Skeptics decry this "at least they're trying" argument. In many regards the cheap private schools are substandard—with poor infrastructure, high teacher-student ratios and poorly qualified instructors—even if they are better than state schools. R. Govinda, head of the department of schools and nonformal education at New Delhi's National University of Educational Planning and Administration, says embracing cheap private schools is defeatist. "I'm not ready to settle for a substandard alternative," he says. "Comparing them is like comparing two people who are drowning. One is drowning in 20 feet of water, the other is drowning in 30 feet of water. Does it make a difference?"

Other opponents, both in India and elsewhere, argue that ceding the educational field to private players will put an end to any hope of an equal education for all. A study based on a survey of parent satisfaction published earlier this year by researchers at Columbia University found that relying on private markets can undermine educational equity and universal access. Furthermore, it argues, private schools strive for superior quality only where they compete with government schools; otherwise they offer "lower-quality, second-chance" educations to children without any other option. "There is no reason to assume that private markets will necessarily improve the quality of education," the study concludes.

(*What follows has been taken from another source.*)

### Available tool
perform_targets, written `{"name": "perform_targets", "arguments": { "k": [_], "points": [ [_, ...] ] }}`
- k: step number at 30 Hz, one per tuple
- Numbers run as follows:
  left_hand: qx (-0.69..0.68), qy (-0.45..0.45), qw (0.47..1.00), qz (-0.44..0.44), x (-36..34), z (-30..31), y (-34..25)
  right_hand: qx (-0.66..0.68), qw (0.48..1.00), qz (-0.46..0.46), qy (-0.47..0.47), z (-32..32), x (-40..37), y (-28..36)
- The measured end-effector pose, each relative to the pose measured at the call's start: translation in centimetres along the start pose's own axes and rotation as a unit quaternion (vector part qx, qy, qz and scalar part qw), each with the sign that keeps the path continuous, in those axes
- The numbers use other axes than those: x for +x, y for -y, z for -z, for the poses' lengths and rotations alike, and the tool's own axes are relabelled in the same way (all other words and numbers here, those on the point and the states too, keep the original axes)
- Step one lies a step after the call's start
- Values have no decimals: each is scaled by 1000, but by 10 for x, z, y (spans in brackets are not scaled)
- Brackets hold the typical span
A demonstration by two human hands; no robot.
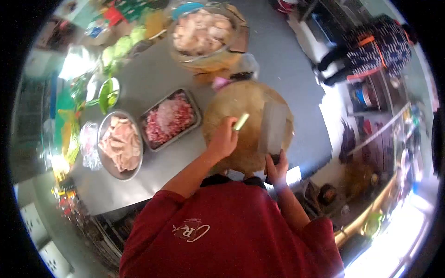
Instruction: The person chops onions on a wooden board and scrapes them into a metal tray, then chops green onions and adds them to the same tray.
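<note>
Your left hand [224, 140] pinches a pale stalk [241, 121] at mid-frame, over the chopping board [227, 103]; your right hand [277, 170] grips the cleaver [272, 129], right of centre. Tuck the left grip well back.

The left hand [224, 140] pinches a short pale-green piece [241, 122] above the round wooden chopping board [229, 99]. Right of that grip, the right hand [278, 172] grasps a cleaver [272, 127] by its dark handle [276, 158], the broad blade (slightly blurred) pointing forward over the board. Left of the pinching grip lies a metal tray [199, 114] of minced meat [169, 118]; farther left, a metal bowl [126, 176] of sliced pale meat [120, 143]. Well beyond both grips, a larger bowl [204, 57] holds raw meat chunks [201, 32].
</note>
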State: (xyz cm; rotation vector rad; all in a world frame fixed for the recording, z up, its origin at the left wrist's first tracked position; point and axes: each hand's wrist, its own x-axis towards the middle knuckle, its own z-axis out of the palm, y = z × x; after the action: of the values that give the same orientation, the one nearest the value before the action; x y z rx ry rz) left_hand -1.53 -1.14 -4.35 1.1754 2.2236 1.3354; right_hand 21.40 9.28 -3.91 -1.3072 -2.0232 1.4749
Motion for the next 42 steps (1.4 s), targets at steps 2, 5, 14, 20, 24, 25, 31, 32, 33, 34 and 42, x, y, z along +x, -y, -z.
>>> {"name": "perform_targets", "arguments": {
  "k": [2, 5, 14, 20, 24, 25, 31, 32, 33, 34, 42],
  "points": [
    [16, 105, 994, -10, 5, -28, -14, -3, 997, -71, 21, 35, -8, 23],
    [147, 107, 982, -46, 1, -26, -23, -40, 999, -34, 9, 60, -17, 17],
    [192, 63, 976, -76, -34, -16, -1, -231, 948, 175, 128, 64, -23, 39],
    [178, 11, 977, -119, -39, -22, 13, -320, 904, 195, 204, 53, -16, 31],
    [183, -6, 975, -126, -38, -24, 10, -350, 893, 176, 221, 50, -13, 29],
    [183, -12, 974, -132, -39, -23, 8, -352, 891, 163, 234, 49, -14, 29],
    [195, -17, 970, -147, -43, -30, 19, -392, 871, 78, 286, 25, -1, 31],
    [194, -18, 970, -146, -44, -30, 18, -389, 872, 76, 287, 21, 0, 24],
    [183, -6, 974, -133, -45, -31, 18, -390, 871, 78, 287, 22, 0, 25],
    [174, 5, 978, -119, -46, -29, 16, -385, 878, 55, 280, 24, -1, 28],
    [253, -6, 961, -108, -38, -31, 14, -363, 892, 133, 233, 26, -1, 22]
  ]
}}
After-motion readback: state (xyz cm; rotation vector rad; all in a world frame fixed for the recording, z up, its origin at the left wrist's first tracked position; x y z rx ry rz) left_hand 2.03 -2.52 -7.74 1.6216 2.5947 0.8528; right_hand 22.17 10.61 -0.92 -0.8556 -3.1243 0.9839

School-choice advocates respond that it is a fantasy to suggest public education is providing a quality education to all. "You can't compare the reality of private education with some myth of what public education has been like," says Tooley. At least cheap private schools are responsive to parents, and the more parents who choose this route, the better private schools will get, thanks to increased capital, higher demand, more competition and economies of scale. "These are [now] small cottage industries," says Tooley. "They're mom-and-pop stores. There are thousands and thousands of them. Some of them are beginning to consolidate, and you're getting small, embryonic chains."